1点は10円として計算されるため、同じ薬であっても個人経営の薬局は調剤基本料が450円、ドラッグストアは安いところで190円。高くても350円だ。これは医療格差が生じないよう配慮したもの。

人口の多い都心部に住む薬局だけが稼げるようになることを防ぎ、集落などに暮らす人々の健康を保つため、かかりつけ薬局の収益性を確保しようという狙いがある。

こうしてオンラインによる処方薬の販売が普及すると、調剤基本料金の設定によって守られていた個人経営の薬局や門前薬局は価格面で不利になるのだ。

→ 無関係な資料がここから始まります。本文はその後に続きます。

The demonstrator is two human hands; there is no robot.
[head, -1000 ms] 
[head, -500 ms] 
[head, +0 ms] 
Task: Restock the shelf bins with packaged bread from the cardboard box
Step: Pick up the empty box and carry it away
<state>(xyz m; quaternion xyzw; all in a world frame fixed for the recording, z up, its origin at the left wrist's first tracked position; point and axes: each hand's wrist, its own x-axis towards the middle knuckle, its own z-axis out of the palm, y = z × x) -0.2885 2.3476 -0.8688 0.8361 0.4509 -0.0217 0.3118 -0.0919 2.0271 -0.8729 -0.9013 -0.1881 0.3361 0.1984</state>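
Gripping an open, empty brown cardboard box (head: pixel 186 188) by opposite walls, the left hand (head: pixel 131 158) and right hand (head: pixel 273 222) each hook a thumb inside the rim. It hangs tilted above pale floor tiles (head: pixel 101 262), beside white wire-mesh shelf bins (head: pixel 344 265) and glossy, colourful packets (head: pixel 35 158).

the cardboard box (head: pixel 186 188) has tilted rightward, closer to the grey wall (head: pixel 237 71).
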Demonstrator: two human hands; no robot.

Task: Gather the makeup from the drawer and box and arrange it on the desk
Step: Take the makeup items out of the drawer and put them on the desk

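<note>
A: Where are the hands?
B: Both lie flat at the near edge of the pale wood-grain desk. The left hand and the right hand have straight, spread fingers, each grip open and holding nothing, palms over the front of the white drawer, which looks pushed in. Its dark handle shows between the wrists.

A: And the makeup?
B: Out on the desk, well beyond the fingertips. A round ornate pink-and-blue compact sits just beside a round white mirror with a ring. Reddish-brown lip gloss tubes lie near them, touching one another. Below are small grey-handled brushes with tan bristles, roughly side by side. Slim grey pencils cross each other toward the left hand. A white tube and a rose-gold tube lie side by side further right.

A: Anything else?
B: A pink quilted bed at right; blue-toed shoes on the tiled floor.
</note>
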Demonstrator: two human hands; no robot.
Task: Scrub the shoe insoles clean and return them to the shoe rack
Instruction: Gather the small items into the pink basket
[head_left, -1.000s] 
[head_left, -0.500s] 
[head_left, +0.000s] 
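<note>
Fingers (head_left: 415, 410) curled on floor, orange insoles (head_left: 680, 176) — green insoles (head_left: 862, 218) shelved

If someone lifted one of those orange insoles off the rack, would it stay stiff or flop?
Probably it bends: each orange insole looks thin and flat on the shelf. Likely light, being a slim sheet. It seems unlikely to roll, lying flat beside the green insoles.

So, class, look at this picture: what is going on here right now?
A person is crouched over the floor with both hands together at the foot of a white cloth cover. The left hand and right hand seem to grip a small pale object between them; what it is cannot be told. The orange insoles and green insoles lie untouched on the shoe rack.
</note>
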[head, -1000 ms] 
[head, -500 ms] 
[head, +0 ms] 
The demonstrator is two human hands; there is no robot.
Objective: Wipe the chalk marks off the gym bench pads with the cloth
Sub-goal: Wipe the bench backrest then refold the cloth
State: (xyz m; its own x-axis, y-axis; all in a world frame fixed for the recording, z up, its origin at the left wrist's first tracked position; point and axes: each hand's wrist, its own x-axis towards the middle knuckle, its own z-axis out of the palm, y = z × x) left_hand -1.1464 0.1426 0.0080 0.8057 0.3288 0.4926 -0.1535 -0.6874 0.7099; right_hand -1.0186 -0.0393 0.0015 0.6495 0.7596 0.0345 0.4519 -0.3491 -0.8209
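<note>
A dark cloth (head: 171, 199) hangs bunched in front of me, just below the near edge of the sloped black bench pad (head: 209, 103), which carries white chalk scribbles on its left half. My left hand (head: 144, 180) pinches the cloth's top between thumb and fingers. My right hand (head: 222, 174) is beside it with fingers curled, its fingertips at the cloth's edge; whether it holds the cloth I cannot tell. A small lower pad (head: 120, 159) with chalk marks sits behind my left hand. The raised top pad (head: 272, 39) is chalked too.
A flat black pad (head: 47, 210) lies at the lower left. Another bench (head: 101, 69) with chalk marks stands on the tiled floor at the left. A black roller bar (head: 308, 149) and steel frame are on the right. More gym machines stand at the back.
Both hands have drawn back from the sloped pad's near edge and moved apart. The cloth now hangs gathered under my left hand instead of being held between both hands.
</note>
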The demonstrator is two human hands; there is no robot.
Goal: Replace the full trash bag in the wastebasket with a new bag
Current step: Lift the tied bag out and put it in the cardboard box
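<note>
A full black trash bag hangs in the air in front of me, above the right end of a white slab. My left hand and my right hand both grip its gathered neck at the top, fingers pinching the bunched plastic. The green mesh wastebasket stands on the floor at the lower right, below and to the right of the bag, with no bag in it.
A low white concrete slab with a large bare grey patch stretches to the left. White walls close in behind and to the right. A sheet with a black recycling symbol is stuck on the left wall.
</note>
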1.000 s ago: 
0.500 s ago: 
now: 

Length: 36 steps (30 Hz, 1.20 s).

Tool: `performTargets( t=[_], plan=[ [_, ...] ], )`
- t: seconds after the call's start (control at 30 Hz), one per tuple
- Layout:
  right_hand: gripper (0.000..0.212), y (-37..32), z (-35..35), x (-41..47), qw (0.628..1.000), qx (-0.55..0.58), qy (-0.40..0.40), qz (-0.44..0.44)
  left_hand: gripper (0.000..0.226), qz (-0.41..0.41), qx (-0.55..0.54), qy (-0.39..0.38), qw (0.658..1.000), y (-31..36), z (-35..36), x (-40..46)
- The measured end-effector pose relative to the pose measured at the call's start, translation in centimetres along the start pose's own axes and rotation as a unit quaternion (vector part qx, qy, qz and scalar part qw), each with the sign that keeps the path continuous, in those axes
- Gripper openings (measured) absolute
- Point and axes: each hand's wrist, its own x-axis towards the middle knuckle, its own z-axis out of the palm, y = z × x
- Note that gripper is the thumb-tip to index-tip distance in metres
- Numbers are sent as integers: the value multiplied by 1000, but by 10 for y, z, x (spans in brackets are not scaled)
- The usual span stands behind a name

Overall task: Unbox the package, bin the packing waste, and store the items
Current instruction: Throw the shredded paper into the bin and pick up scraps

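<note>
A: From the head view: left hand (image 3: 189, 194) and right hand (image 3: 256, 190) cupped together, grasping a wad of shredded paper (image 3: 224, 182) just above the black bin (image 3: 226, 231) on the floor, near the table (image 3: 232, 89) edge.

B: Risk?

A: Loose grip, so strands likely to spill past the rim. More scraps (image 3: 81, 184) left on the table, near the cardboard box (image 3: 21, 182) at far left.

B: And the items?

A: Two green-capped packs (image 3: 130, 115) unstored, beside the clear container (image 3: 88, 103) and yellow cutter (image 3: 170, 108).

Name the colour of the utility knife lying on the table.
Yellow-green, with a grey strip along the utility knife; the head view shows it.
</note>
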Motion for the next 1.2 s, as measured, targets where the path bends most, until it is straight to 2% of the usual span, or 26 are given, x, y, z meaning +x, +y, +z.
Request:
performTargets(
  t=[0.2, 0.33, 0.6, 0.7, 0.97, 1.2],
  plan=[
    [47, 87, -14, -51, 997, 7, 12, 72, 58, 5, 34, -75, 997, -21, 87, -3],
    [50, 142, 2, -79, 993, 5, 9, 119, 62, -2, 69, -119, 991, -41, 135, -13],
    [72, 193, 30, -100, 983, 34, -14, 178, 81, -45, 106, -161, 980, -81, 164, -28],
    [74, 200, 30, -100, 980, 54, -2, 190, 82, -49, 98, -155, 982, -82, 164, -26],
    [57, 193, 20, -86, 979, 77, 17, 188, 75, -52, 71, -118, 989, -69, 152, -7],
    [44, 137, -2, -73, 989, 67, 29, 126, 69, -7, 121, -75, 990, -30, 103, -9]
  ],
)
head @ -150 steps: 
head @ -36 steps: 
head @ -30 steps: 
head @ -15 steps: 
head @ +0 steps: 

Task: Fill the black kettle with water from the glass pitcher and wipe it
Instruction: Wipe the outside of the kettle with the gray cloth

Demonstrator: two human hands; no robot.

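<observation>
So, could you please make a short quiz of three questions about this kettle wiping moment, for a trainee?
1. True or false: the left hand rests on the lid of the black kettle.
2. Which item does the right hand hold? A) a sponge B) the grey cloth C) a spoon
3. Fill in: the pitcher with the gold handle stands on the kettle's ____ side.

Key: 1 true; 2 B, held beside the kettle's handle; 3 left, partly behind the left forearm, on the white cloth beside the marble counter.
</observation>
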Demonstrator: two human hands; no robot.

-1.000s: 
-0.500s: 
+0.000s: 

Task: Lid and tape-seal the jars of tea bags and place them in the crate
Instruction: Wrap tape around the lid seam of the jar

調剤薬局の淘汰はすでに進んでいる。東京商工リサーチによると、2022年度の薬局の倒産件数は15件(「2022年度(4-3月)の「調剤薬局の倒産動向」調査」)。2021年の23件と比べると減少しているものの、依然として高水準で推移している。大手薬局との競争激化で販売不振が深刻化する一方だ。

仮に小規模事業者がアマゾンと提携してオンライン販売に参入したとしても、今の枠組みでは利便性と天秤にかけても価格面で不利な状況に変化はない。ウエルシアのような大手にとっては、またとないチャンスなのである。